Note to self: I have got to invite @Coloma to dinner some day.
This sort of thing happens in Asia a lot. In fact, it seems to be the norm in Asia, to the extent that “lines” even form for anything. One place where queues are more or less enforced are at the “official” (read “government official”) checkpoints, such as security screenings at airport terminals, passport and customs booths and checkers, etc. (Queues do not form at the terminal gate, however. When they start calling the plane to be boarded “by row” everyone gets up in a mass and charges – more or less – for the boarding gate.)
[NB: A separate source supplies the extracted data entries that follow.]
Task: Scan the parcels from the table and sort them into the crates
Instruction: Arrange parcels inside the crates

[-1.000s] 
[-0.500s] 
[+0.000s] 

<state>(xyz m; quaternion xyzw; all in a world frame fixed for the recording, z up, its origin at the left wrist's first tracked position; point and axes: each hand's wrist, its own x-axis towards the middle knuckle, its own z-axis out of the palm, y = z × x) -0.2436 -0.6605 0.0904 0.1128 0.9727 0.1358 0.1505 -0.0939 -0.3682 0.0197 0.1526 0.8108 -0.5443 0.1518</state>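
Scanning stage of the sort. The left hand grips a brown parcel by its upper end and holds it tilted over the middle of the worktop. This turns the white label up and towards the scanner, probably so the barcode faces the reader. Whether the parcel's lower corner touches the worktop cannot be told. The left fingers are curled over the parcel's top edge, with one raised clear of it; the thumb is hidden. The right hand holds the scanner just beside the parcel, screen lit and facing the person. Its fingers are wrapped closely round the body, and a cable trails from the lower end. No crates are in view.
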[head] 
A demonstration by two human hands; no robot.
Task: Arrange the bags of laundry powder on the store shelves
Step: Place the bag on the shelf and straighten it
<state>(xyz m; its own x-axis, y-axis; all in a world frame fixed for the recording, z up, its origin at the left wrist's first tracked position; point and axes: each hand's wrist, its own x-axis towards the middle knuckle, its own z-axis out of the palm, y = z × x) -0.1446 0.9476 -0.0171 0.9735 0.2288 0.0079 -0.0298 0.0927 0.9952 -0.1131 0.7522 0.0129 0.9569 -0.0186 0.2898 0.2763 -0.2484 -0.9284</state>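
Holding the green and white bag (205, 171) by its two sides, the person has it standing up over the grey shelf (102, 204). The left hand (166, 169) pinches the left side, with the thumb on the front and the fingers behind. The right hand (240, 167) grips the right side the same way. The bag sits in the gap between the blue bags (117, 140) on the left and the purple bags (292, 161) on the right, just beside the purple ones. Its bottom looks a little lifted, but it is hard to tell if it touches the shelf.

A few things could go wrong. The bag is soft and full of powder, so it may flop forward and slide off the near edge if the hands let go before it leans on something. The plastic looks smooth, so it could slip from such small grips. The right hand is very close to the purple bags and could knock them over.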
Even at the “official checkpoints” the queues can break down. On my last trip back from India I was standing in line at the velvet rope near the hand luggage screener, with an armed guard enforcing who can leave the line to proceed to the smaller line at the counter where we partially empty some luggage into trays, remove belts and phones and the like. So I got the go-ahead, as did the man next in line behind me. He immediately shouldered me aside and moved to the counter in front of me, as brazen as you please. I was not in a rush, have learned to expect this sort of casual rudeness in India, and was just sort of bemused by it all. However, the man who had been in front of me all the time, an Indian himself, had seen what had happened, and rounded on the interloper. He gave him such a (polite and quiet, but mad as hell) dressing-down that I thought I was watching a first grade teacher hissing at a fidgety student in an assembly. He scathingly informed the man that I had been in his place, that he had completely disrespected me, and that I might now tell stories of rude Indians for the rest of my life because of this. And only the three of us could hear what was going on. This was not a loud and embarrassing scene. But it was loud enough and embarrassing enough to the line-cutter! He tucked his tail between his legs, made up a story about how he thought I was going to some other (non-existent) line, etc. etc., begged my forgiveness and walked away, practically in tears. My benefactor apologized to me that I had to witness such rudeness and such a correction and even offered to let me go ahead of him. I thanked him, but declined his offer, of course.
So I’m here to tell the story of the super-polite Indian who would like all other Indians to be proper ambassadors of the place – and to take his example as my own. You’d better not cut in line behind me now, either.